Oil prices rise as global supply tightens due to lower exports from Saudi Arabia and Russia, offsetting concerns about global demand growth amid high interest rates.
Oil prices rose in Asian trade, despite a disappointing interest rate cut from China, due to the prospect of tighter supplies supporting the outlook.
Summary: Oil prices are expected to continue rising due to tightening in the physical market, with a projected deficit of 2MMbbls/d in the second half of 2023, and forecasts of Brent averaging $86/bbl over 3Q23 and $92/bbl over 4Q23, while the medium sour crude market tightens, and concerns remain over Russian oil supply risks and global demand.
Crude oil prices rise as US inventories decline and concerns about US rate hikes and China's economic indicators persist.
Oil prices dipped in early Asian trade due to weak manufacturing data in major economies and concerns about the duration of interest rates staying at current levels, despite a larger-than-expected drop in U.S. crude stocks.
Oil prices edge higher in an uncertain market as US crude futures rise 0.1% to $78.94 a barrel, despite a 2% drop for the week, due to production cuts by major oil producers and a mixed US economy.
Oil prices fell as U.S. labor market data indicated tight conditions, potentially leading to further interest rate increases by the Federal Reserve, overshadowing concerns of weakening demand and rising inventories.
Oil prices rose over 1% as the dollar strengthened ahead of a speech by the head of the U.S. Federal Reserve for clues on interest rates, with Brent crude reaching $84.29 a barrel and U.S. West Texas Intermediate crude at $79.92, while a strong dollar and recent inventory draws affected demand and supply.
Crude oil prices are trying to recover and show signs of support, with a "buy on the dips" attitude prevailing due to Saudi Arabia holding 1 million barrels per day out of the market, although supply concerns may arise despite a global slowdown.
Oil prices inched up on Monday as China implemented measures to support its struggling economy, although concerns about economic growth and potential US interest rate hikes continue to weigh on investor sentiment.

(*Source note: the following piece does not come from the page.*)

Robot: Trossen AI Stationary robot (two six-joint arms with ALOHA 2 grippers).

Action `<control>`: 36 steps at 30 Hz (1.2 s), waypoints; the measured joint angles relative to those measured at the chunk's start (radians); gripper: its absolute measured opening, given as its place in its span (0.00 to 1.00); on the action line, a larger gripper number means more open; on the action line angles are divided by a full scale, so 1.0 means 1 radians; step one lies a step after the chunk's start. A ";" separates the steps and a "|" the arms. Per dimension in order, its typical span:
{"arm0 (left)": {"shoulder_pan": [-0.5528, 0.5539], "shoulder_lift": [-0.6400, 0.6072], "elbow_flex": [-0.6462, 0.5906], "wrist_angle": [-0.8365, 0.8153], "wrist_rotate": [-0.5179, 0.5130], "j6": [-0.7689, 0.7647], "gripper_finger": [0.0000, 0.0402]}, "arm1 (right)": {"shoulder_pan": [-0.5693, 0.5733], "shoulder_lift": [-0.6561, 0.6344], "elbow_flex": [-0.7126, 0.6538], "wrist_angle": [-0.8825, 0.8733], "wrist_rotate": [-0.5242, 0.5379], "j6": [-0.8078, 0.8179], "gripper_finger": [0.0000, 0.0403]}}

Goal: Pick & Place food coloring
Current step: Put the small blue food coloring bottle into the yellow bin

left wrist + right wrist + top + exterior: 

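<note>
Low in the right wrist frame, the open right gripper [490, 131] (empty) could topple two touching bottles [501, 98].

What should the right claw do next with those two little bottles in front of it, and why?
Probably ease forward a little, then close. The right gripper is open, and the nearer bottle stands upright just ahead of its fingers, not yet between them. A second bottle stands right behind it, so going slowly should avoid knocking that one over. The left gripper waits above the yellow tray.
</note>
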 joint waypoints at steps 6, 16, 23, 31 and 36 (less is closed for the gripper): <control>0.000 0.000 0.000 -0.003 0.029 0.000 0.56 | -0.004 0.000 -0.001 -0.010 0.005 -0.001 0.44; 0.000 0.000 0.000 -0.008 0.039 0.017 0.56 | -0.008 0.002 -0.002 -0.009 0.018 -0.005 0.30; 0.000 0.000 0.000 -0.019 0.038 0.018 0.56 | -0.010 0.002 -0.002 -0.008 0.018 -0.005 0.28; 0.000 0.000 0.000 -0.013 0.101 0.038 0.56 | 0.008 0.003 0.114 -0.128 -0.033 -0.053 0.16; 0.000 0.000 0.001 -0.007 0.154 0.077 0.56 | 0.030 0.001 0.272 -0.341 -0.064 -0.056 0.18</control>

The move by China to halve stamp duty on stock trading and the soft-landing scenario for the US economy helped boost oil prices, while the possibility of a hurricane hitting Florida could lead to short-term support for the oil price. However, the anticipation of easing sanctions on Iran and Venezuela has weakened the narrative of tightening supply.
Oil prices continue to trade sideways this week, with supply shocks being counteracted by continued macroeconomic pessimism and the issuance of product export quotas by China.
Oil prices in Asia extended gains from the previous session due to signs of a significant decrease in US crude stockpiles and concerns about potential supply disruptions caused by Hurricane Idalia.
Crude oil prices rose after the U.S. Energy Information Administration reported a larger-than-expected inventory decline of 10.6 million barrels for the week ending August 25.
Oil prices eased as China's manufacturing activity contracted for the fifth consecutive month, raising concerns about the weak expansion in the world's second-largest economy, while investors await the release of the US personal consumption expenditure report.
Oil prices rose to their highest level in over six months due to expectations of tightening supplies, with Saudi Arabia expected to extend its voluntary oil production cut and Russia agreeing to cut oil exports next month.
Oil prices ticked up in Asian morning trade on Monday, buoyed by positive China and U.S. economic data, as well as expectations of ongoing crude supply cuts from major producers.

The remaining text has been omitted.